Aperti alla condivisione

/ 05.09.2022
di Silvia Vegetti Finzi

Gentile Dottoressa Vegetti Finzi,
da anni seguo la sua rubrica con interesse. Ho un’ammirazione particolare per la sua sensibilità e capacità di dare delle risposte mai banali, prive di moralismo e colme di umanità. Non ho la capacità di esporLe per iscritto il mio problema; per questa ragione Le chiedo gentilmente se, quando è in Ticino e compatibilmente con i suoi impegni, potrebbe darmi l’opportunità di incontrarla personalmente una volta, naturalmente a pagamento. Se questo fosse possibile a Lei decidere dove e quando. Le sarei particolarmente grato! La saluto Cordialmente e La ringrazio per la comprensione. /
Un lettore

Caro lettore,
innanzitutto grazie del suo apprezzamento e di una richiesta d’incontro che esprime l’empatia che può sorgere dalla semplice lettura di un testo. Si vede che, oltre alle riposte argomentate che cerco di formulare, riesco talvolta a esprimere il coinvolgimento affettivo che mi anima. Vorrei che la Stanza del dialogo non fosse semplicemente uno scambio intellettuale ma un’occasione di interazione emotiva perché solo il calore dei sentimenti e i colori delle emozioni rendono la comunicazione incisiva e trasformativa. Un incontro diretto, a «tu per tu», tradirebbe invece lo spirito di questa Rubrica che si basa proprio sulla scrittura, su uno scambio epistolare aperto alla condivisione e alla riflessione collettiva.

Lei sostiene di non aver la capacità di esporre per iscritto il suo problema. Ma non si tratta di una prestazione letteraria! La sua lettera, anche se breve, rivela una capacità di espressione pertinente ed efficace. Non conosco il problema che la turba ma, qualunque esso sia, si gioverà certamente dall’essere pensato e comunicato in forma epistolare.

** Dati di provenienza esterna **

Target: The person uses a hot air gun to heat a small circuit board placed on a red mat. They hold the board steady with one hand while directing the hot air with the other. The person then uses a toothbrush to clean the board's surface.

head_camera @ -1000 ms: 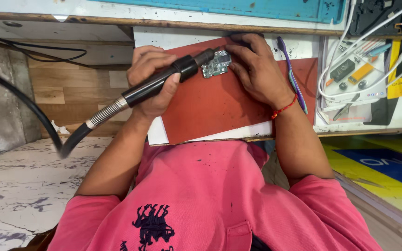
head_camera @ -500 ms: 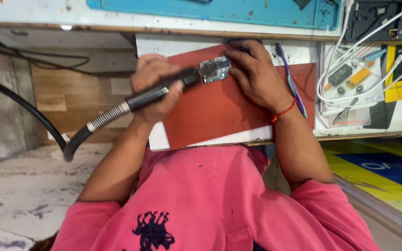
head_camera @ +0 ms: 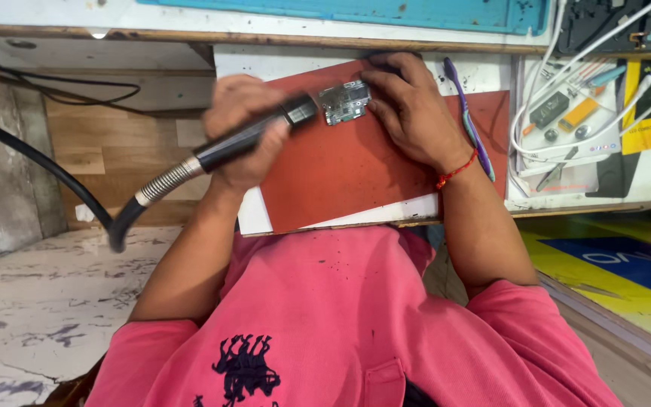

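Gripping a black cylindrical hot-air handpiece [head_camera: 254, 136] near the centre of the frame, the left hand [head_camera: 241, 130] is wrapped fully around the barrel, fingers curled tight over it. The nozzle end points toward the upper middle, stopping just beside a small green and silver circuit board [head_camera: 344, 102]. A ribbed metal spring collar [head_camera: 166, 181] leaves the rear of the handpiece and joins a thick black hose [head_camera: 35, 162] that arcs off to the left edge.

The right hand [head_camera: 408, 109] lies palm down on the right side of the board, fingertips pressing on its upper right edge and pinning it flat; a red thread band [head_camera: 455, 170] circles that wrist. The board rests on a dark red rectangular work mat [head_camera: 340, 177], which sits on a white bench top [head_camera: 340, 217] in the upper middle of the frame.

Just right of the right hand, a slim purple and teal prying tool [head_camera: 472, 124] lies along the mat's edge. Farther right, a tray [head_camera: 589, 113] of white cables and small parts fills the upper right corner. A pink shirt [head_camera: 356, 324] takes up the bottom of the frame.
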Motion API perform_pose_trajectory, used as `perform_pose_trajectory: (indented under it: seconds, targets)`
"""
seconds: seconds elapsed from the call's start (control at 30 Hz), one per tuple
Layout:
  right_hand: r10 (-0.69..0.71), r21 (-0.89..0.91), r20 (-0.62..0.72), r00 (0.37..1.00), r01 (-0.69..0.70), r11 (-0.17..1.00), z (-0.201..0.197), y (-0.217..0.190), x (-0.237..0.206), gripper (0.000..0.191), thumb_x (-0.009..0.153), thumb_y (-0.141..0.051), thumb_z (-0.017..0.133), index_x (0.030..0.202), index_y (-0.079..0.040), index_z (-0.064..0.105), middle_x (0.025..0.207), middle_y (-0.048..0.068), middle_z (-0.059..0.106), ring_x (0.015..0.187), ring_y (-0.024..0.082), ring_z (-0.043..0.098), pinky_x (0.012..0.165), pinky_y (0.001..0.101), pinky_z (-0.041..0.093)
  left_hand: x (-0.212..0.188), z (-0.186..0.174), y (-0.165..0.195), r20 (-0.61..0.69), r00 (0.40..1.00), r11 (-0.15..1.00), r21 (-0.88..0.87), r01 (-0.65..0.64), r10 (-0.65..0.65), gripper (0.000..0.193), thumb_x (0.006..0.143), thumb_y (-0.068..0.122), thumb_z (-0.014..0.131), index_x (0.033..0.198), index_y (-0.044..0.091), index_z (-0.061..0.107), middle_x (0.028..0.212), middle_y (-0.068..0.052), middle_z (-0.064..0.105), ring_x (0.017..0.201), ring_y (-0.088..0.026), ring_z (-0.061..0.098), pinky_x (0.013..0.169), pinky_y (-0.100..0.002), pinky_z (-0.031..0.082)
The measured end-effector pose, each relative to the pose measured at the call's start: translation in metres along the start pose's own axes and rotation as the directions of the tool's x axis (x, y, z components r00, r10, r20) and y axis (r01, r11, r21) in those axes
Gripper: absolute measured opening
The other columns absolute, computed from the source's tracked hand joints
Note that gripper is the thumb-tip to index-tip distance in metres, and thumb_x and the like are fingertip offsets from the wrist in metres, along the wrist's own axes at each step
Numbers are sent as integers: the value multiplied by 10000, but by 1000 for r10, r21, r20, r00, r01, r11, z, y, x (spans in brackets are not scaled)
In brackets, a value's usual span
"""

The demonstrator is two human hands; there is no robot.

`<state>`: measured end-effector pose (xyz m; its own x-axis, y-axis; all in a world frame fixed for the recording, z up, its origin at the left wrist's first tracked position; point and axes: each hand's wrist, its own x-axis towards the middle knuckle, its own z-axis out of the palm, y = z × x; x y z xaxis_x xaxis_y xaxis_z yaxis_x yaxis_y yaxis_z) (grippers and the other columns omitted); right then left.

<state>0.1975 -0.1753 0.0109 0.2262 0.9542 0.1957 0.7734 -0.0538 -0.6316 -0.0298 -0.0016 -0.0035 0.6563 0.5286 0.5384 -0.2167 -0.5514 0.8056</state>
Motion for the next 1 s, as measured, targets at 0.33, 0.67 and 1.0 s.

Anche nelle terapie psicoanalitiche l’agente della cura è il paziente. Lo psicologo/a si limita, come Virgilio rispetto a Dante, a fargli da guida, a indicargli la retta via. Una via che lei può imboccare affrontando la sua autobiografia. Come ripeto spesso, la nostra vita non è tanto quella che abbiamo vissuta quanto quella che ci siamo raccontata. Noi siamo la nostra narrazione ma spesso il narcisismo ci induce a distorcere i fatti negando le nostre responsabilità e minimizzando i nostri sbagli.

Il coraggio di affrontare la pagina bianca e la necessità, quando si scrive, di selezionare le parole e di ordinarle nelle coordinate dello spazio e del tempo, aiuta a prendere la distanza dall’Io e a riconoscere le ragioni degli altri. Man mano che il racconto procede, gli avvenimenti rivelano la loro connessione e la propria biografia prende senso inserendosi nella storia della famiglia e della società. L’esperienza, costituita da oltre cent’anni di psicoanalisi, dimostra che talvolta i traumi di cui soffriamo sono l’eco di vicende accadute nelle generazioni precedenti di cui abbiamo perso il ricordo ma che permangono nella memoria profonda dell’inconscio. Anche se razionalmente irrecuperabili, sono tuttavia affrontabili e curabili attraverso l’espressione e la condivisione delle emozioni che le accompagnano.

Pertanto le nuove terapie psicoanalitiche si avvalgono di tutte le forme di espressione. Oltre a quelle verbali, che rimangono predominanti, si utilizzano la scrittura, il disegno, la pittura, la musica, la fotografia, i filmati, i fumetti. La verità, anche se parziale, provoca sempre effetti positivi facendoci scoprire risorse e possibilità insperate. Il ricorso all’autobiografia si dimostra particolarmente importante per gli adolescenti perché consente a ciascuno di costruire la propria identità sottraendosi agli stereotipi e affrancandosi dalle proiezioni e dalle attese dei genitori… nonché dalle suggestioni dei social.

Quanto a lei, caro lettore, trovi la forza di raccontarci il suo problema, in forma anonima naturalmente, e vedrà che il nodo che la stringe inizierà a sciogliersi per il solo fatto di essere espresso e condiviso.